Thursday, May 29, 2014

Driving and Walking: Mount Isa to Mataranka

I hate everything about driving. The endless sitting, the tedium, the burning of fossil fuels and subsequent destruction of the environment, the boredom of sitting for any length of time longer than about one minute with nothing to read and no puzzle to do (I get a headache). I abhor it all. Conversely, I love walking and could easily walk for 8 to 10 hours a day every day of the year - particularly if I could always walk on tracks and trails that are new to me. Forest, meadow, mountain, beach, it doesn't matter, I love to walk. 

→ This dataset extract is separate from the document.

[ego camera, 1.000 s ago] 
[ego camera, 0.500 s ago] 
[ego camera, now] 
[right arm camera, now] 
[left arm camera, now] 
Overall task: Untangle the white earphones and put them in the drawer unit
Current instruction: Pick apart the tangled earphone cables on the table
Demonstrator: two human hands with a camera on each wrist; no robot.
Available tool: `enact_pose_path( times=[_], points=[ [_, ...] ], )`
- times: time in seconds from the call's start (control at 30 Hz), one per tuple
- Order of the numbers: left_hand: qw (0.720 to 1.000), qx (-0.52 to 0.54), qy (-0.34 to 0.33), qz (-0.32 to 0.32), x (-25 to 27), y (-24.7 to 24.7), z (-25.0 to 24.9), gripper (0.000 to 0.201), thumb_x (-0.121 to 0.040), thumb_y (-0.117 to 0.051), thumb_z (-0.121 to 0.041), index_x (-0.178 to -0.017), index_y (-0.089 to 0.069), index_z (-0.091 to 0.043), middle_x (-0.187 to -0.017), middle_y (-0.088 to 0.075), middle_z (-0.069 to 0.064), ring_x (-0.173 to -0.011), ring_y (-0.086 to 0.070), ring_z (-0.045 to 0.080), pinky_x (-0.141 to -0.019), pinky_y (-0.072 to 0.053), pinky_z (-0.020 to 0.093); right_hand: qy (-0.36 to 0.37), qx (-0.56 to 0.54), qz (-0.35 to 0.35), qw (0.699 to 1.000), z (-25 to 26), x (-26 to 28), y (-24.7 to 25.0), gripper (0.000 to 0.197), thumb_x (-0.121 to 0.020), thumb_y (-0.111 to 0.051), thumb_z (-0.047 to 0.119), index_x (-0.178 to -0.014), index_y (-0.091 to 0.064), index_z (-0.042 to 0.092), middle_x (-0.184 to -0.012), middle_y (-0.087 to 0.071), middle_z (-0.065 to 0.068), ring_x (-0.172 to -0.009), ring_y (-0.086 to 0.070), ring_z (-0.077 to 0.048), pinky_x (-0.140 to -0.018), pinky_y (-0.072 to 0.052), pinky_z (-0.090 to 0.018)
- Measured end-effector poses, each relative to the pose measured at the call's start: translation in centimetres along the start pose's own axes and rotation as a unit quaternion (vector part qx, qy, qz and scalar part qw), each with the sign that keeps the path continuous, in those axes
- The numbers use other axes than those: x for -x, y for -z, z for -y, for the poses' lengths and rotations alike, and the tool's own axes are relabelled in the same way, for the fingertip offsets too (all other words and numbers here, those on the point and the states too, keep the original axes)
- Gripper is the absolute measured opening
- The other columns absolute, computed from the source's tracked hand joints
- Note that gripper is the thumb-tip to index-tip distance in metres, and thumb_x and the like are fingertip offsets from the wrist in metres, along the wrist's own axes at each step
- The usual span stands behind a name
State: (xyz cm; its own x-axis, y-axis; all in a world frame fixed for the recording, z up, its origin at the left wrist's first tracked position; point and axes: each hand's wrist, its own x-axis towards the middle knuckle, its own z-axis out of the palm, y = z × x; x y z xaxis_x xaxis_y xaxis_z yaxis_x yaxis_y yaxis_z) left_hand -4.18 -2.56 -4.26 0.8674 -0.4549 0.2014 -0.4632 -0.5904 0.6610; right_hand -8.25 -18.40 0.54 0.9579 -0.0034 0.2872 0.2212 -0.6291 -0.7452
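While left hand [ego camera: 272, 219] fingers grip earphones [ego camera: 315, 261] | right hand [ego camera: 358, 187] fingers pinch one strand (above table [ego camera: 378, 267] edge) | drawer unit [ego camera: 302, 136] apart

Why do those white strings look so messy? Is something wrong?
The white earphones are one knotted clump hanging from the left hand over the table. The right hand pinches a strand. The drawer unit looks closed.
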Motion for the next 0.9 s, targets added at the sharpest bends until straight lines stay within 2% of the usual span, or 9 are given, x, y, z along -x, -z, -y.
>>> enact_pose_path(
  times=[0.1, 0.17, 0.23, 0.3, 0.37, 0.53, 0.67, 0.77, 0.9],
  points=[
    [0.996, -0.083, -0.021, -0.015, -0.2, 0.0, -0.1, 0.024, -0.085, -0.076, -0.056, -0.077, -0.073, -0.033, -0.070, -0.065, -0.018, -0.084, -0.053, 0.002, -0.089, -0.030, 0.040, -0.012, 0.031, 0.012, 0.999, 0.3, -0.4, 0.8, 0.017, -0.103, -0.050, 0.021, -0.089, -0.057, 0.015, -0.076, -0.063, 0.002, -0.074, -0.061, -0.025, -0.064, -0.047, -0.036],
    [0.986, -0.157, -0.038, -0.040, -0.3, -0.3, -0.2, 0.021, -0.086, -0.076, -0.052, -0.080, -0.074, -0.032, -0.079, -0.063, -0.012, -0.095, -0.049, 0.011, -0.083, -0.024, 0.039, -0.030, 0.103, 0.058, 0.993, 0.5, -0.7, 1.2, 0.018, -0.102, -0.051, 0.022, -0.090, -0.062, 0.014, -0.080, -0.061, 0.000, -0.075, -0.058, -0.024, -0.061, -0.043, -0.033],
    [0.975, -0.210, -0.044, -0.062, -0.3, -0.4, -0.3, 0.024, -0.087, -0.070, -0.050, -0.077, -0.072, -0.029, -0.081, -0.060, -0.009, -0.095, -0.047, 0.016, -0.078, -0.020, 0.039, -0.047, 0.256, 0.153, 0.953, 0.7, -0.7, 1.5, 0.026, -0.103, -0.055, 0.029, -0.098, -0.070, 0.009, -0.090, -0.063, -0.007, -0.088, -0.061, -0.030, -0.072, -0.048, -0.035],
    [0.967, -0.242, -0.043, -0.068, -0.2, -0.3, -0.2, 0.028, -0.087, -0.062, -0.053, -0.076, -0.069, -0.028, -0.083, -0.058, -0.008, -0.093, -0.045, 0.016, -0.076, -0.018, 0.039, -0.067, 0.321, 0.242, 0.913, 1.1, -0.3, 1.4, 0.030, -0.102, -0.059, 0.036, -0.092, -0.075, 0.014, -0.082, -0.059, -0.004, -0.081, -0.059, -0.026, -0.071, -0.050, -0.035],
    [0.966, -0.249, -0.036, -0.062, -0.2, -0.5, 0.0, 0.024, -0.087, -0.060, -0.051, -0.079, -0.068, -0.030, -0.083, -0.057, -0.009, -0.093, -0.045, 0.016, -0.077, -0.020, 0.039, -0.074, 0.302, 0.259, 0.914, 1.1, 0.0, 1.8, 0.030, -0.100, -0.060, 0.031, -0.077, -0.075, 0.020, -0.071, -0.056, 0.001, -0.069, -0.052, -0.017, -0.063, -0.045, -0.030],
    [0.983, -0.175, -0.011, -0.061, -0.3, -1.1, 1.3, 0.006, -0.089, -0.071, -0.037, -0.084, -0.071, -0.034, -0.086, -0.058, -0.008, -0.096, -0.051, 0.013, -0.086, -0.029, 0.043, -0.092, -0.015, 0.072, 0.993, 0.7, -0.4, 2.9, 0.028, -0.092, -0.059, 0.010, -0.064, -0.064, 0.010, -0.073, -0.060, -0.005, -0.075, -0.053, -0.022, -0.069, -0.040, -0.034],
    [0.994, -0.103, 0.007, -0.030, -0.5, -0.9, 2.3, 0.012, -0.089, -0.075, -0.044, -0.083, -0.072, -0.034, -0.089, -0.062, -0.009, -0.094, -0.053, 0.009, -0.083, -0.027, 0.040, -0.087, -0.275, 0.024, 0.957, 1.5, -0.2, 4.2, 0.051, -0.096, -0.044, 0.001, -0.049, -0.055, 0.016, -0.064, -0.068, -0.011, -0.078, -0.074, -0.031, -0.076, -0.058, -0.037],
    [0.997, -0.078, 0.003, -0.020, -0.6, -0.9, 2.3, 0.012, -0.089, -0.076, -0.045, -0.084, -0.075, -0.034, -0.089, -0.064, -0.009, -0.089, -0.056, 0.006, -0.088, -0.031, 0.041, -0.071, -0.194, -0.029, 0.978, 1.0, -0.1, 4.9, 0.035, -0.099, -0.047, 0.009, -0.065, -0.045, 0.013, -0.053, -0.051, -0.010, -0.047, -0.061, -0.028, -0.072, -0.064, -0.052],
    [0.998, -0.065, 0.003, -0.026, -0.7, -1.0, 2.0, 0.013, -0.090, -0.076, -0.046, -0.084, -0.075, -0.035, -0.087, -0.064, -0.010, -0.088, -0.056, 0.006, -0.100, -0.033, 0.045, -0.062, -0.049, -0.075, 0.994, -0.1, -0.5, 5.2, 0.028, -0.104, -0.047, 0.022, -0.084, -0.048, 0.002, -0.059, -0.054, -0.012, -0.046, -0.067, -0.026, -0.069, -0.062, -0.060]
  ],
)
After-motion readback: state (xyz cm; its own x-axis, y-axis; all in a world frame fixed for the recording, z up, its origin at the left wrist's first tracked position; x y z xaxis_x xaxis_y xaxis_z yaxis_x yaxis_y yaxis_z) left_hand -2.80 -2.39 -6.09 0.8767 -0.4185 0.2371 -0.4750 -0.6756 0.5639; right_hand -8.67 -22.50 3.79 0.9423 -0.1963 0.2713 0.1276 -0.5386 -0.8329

Unfortunately, from Mount Isa we had a lot of driving to do. First to Camooweal, a community of 300 people about 190 km west of Mount Isa and then north on bumpy dirt roads to Boodjamulla (Lawn Hill) National Park. We stopped a night in Camooweal which meant I could walk for a couple of hours on a track down by the Georgina River where 30 or 40 caravans were parked with generators running and the ubiquitous Australian sitters plunked on their backsides in lawn chairs for hours, even days. Apart from the human nuisance, the track was very pleasant along the Georgina River past waterholes green with water lillies, the air filled with the raucous call of Sulfur Crested Cockatoos and the odd haunting trumpeting of Brolgas. 

 Lily pond on the Georgina River

The drive to Boodjamulla was very painful and, at the start of the trip, I had to work hard to calm myself and not panic at the thought of five or six hours sitting. Doug found the entire trip very gruelling as he was worried the entire way that the kayaks would rattle off the roof, the oil pan be unceremoniously ripped from the underside of the vehicle, or all four tires puncture at once. I simply drove as carefully as I could and then did not fret. After all, there was nothing more I could do.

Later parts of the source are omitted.